▶ What is required
Look below for the line containing "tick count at"; from there through the line containing "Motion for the", both lines included, please set down each line exactly and nothing else.

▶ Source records
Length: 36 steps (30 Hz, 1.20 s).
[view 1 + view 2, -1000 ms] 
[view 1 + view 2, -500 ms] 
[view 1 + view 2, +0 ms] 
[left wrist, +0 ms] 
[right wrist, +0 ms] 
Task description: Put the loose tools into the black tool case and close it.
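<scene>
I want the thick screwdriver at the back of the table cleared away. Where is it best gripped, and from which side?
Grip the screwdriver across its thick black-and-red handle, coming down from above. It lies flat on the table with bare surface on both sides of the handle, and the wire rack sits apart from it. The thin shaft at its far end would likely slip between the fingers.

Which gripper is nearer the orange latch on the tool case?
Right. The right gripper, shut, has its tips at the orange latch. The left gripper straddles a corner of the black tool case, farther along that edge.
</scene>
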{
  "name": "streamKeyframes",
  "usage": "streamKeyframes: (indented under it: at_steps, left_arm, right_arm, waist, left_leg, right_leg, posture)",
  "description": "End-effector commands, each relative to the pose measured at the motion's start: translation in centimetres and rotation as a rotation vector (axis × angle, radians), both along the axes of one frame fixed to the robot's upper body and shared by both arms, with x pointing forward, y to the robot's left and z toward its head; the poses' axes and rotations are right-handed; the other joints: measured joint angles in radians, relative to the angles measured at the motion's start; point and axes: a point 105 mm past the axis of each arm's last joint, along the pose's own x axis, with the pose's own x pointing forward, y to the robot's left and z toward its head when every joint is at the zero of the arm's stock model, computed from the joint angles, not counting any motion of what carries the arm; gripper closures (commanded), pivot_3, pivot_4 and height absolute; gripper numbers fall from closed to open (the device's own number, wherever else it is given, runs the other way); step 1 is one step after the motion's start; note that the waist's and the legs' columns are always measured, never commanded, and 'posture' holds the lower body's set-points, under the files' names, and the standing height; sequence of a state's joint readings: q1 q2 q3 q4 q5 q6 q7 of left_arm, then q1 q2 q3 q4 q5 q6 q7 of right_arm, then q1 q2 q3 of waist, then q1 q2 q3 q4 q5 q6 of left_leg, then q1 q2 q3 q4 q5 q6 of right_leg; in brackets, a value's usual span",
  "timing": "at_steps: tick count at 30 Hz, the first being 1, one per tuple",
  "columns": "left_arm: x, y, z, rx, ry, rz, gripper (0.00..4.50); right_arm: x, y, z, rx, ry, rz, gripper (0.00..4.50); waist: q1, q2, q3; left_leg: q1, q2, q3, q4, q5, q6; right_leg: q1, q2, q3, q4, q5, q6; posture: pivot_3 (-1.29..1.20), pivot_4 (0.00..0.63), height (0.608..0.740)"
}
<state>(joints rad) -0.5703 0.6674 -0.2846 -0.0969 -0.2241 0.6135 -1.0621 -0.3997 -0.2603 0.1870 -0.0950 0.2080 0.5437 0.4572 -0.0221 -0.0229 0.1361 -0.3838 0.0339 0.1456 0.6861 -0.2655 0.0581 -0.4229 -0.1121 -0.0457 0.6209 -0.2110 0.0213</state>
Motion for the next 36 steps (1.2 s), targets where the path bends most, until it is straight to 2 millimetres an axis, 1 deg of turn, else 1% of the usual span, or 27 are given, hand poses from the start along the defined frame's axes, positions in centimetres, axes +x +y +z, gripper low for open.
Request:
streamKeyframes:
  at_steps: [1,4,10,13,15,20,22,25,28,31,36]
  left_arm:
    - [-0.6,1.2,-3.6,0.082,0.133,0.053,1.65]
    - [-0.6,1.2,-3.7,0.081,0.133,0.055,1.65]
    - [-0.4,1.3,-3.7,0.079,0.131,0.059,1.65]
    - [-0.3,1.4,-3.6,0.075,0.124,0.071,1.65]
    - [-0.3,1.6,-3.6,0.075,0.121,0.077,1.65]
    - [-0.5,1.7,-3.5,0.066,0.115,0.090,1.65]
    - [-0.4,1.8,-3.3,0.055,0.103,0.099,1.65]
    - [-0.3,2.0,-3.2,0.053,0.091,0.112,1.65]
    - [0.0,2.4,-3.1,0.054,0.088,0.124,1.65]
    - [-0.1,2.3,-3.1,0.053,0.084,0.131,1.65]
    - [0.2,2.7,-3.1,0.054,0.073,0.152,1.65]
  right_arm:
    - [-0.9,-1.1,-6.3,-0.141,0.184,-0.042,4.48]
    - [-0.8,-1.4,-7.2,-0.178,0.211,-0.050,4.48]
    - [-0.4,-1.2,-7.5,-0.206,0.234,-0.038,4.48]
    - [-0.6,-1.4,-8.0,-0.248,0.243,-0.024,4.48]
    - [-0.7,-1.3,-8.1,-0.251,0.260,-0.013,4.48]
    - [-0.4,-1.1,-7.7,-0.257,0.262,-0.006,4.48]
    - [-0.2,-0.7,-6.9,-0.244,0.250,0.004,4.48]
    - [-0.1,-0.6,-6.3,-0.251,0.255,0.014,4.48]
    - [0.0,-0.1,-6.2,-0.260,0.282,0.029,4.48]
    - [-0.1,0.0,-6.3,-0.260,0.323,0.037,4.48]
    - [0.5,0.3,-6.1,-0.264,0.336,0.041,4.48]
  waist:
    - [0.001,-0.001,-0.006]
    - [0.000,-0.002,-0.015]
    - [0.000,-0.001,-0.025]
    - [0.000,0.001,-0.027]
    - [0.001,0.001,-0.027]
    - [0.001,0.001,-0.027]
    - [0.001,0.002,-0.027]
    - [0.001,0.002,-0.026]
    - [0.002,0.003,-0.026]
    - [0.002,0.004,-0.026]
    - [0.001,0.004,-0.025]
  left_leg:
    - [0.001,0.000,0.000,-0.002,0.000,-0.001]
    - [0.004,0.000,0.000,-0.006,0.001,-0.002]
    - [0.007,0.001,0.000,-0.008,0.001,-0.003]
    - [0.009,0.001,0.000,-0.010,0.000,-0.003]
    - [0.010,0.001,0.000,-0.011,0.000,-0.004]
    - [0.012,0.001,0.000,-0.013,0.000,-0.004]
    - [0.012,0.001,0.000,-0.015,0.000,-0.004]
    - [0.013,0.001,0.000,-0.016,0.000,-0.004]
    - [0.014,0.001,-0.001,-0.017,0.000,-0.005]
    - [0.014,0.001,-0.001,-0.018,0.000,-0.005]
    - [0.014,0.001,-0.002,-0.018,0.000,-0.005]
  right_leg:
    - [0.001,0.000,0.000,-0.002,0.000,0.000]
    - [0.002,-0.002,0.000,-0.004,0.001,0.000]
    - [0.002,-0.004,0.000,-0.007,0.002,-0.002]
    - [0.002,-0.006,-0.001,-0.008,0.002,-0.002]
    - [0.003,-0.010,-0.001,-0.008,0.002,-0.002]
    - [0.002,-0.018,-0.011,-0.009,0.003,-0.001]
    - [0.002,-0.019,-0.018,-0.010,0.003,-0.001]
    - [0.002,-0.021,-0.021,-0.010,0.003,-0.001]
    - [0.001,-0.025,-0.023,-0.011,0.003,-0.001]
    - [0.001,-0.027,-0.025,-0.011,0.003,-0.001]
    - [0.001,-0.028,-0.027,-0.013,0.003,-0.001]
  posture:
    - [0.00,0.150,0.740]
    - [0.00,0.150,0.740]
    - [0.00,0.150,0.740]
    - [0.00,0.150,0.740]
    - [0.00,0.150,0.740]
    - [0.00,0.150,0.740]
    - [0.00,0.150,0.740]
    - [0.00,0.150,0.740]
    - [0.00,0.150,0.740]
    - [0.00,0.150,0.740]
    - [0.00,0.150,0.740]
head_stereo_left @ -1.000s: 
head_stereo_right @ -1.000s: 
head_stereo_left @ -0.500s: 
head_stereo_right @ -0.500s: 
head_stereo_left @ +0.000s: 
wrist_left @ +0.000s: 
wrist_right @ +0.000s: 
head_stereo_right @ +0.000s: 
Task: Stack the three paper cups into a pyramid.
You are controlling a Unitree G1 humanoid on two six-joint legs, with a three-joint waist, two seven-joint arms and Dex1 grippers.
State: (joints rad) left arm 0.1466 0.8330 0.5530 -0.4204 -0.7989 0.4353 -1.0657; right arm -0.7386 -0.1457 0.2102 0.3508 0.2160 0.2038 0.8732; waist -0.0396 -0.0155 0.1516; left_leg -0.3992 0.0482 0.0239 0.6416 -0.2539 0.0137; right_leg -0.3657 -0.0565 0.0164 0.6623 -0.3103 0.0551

▶ Answer to this exercise
  "timing": "at_steps: tick count at 30 Hz, the first being 1, one per tuple",
  "columns": "left_arm: x, y, z, rx, ry, rz, gripper (0.00..4.50); right_arm: x, y, z, rx, ry, rz, gripper (0.00..4.50); waist: q1, q2, q3; left_leg: q1, q2, q3, q4, q5, q6; right_leg: q1, q2, q3, q4, q5, q6; posture: pivot_3 (-1.29..1.20), pivot_4 (0.00..0.63), height (0.608..0.740)"
}
<state>(joints rad) -0.5703 0.6674 -0.2846 -0.0969 -0.2241 0.6135 -1.0621 -0.3997 -0.2603 0.1870 -0.0950 0.2080 0.5437 0.4572 -0.0221 -0.0229 0.1361 -0.3838 0.0339 0.1456 0.6861 -0.2655 0.0581 -0.4229 -0.1121 -0.0457 0.6209 -0.2110 0.0213</state>
Motion for the next 36 steps (1.2 s), targets where the path bends most, until it is straight to 2 millimetres an axis, 1 deg of turn, else 1% of the usual span, or 27 are given, hand poses from the start along the defined frame's axes, positions in centimetres, axes +x +y +z, gripper low for open.

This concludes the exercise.